That's what residents of Panama City Beach, Florida saw in 2012, at the exact moment the offshore humidity was high enough to cause the low-forming clouds to look like giant heavenly harbingers. Once friction slows the air down, it creates the illusion of clouds splashing over the city skyline, minus the casualties that come with regular old tsunamis. While scary-looking, they're just about the best kind of tsunami you could hope for, if you're in the habit of hoping for tsunamis.
If that's close to what you'd imagine an F6 tornado would look like, you're not all that far off the mark. What some call "rain bombs" have been described as "tornadoes in reverse." They don't only have a problematic appearance; they can really ruin your outdoor plans if you're not accustomed to air and water blasting out of the sky at you at speeds of over 115 miles per hour.

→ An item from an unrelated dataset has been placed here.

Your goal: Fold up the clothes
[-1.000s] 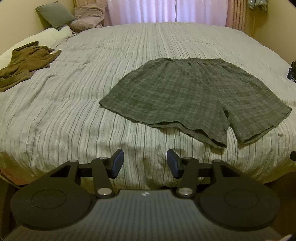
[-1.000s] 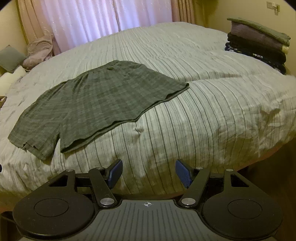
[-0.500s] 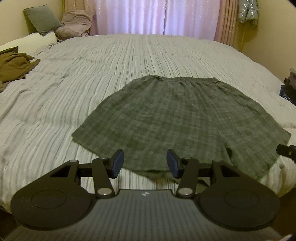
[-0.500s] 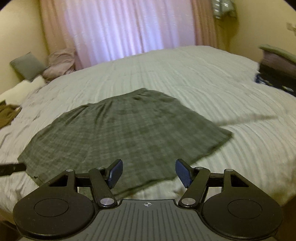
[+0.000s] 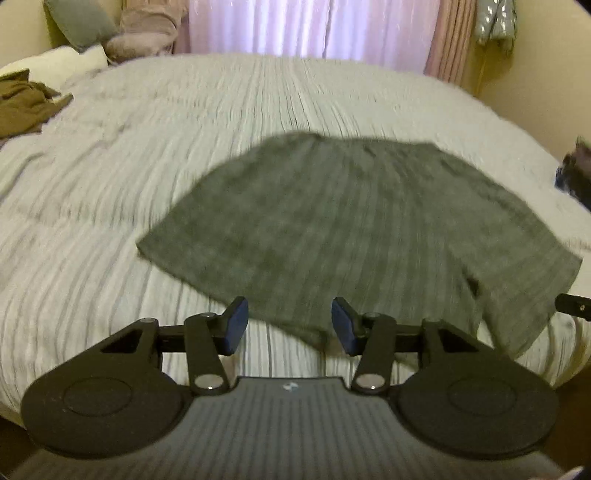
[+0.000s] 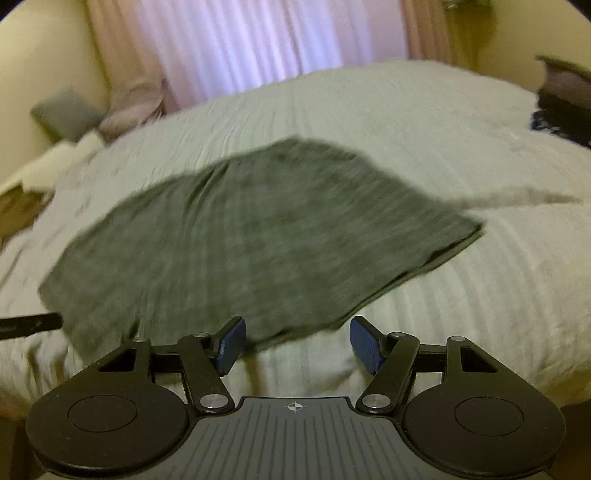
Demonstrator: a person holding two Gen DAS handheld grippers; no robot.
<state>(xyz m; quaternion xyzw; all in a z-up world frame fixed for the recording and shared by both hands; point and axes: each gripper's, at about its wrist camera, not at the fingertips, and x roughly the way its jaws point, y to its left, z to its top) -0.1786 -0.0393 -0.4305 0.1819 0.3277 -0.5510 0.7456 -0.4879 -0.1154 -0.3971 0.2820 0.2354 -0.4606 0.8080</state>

These come about when a dry patch of air gets in the way of a thunderstorm and sucks away some of the storm's moisture, which is a great way to piss off a storm. Below the storm cloud, the air begins to cool, eventually becoming denser than the surrounding air. The cool air drops into warmer air, starts to accelerate, and next thing you know, you're in the middle of Neptune's temper tantrum.
They're also pretty hard to predict, so the next time you think a picnic sounds like a good idea, maybe just stay the hell inside. Forever.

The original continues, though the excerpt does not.